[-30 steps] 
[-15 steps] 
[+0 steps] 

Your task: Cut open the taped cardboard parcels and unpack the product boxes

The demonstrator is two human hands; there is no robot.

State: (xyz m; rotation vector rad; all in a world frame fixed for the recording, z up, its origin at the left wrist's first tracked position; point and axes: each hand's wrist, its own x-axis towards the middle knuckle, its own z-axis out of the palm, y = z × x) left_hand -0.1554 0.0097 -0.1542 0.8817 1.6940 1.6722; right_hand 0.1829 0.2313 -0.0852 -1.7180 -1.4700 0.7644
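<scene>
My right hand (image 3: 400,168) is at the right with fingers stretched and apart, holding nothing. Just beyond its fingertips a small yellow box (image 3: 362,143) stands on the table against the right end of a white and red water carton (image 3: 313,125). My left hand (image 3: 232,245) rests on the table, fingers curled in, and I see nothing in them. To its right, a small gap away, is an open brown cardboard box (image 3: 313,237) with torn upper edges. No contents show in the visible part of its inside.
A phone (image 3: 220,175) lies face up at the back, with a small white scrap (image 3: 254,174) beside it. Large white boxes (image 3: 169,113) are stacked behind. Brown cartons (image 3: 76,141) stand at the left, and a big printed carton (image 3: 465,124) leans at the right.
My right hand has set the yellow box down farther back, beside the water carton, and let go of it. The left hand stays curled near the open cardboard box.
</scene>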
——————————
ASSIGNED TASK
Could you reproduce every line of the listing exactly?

YOUR RESPONSE
[-30 steps] 
[-15 steps] 
[+0 steps] 

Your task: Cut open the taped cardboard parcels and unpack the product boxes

The demonstrator is two human hands; there is no robot.

State: (xyz m; rotation vector rad; all in a world frame fixed for the recording, z up, its origin at the left wrist's first tracked position; point and axes: each hand's wrist, its own x-axis towards the middle knuckle, its own z-axis out of the palm, y = z × x) left_hand -0.1554 0.0097 -0.1542 0.8817 1.6940 1.6722; right_hand 0.1829 0.2313 -0.0852 -1.7180 -1.4700 0.7644
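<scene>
My right hand (image 3: 400,168) is at the right with fingers stretched and apart, holding nothing. Just beyond its fingertips a small yellow box (image 3: 362,143) stands on the table against the right end of a white and red water carton (image 3: 313,125). My left hand (image 3: 232,245) rests on the table, fingers curled in, and I see nothing in them. To its right, a small gap away, is an open brown cardboard box (image 3: 313,237) with torn upper edges. No contents show in the visible part of its inside.
A phone (image 3: 220,175) lies face up at the back, with a small white scrap (image 3: 254,174) beside it. Large white boxes (image 3: 169,113) are stacked behind. Brown cartons (image 3: 76,141) stand at the left, and a big printed carton (image 3: 465,124) leans at the right.
My right hand has set the yellow box down farther back, beside the water carton, and let go of it. The left hand stays curled near the open cardboard box.
</scene>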

Nothing else remains for this exercise.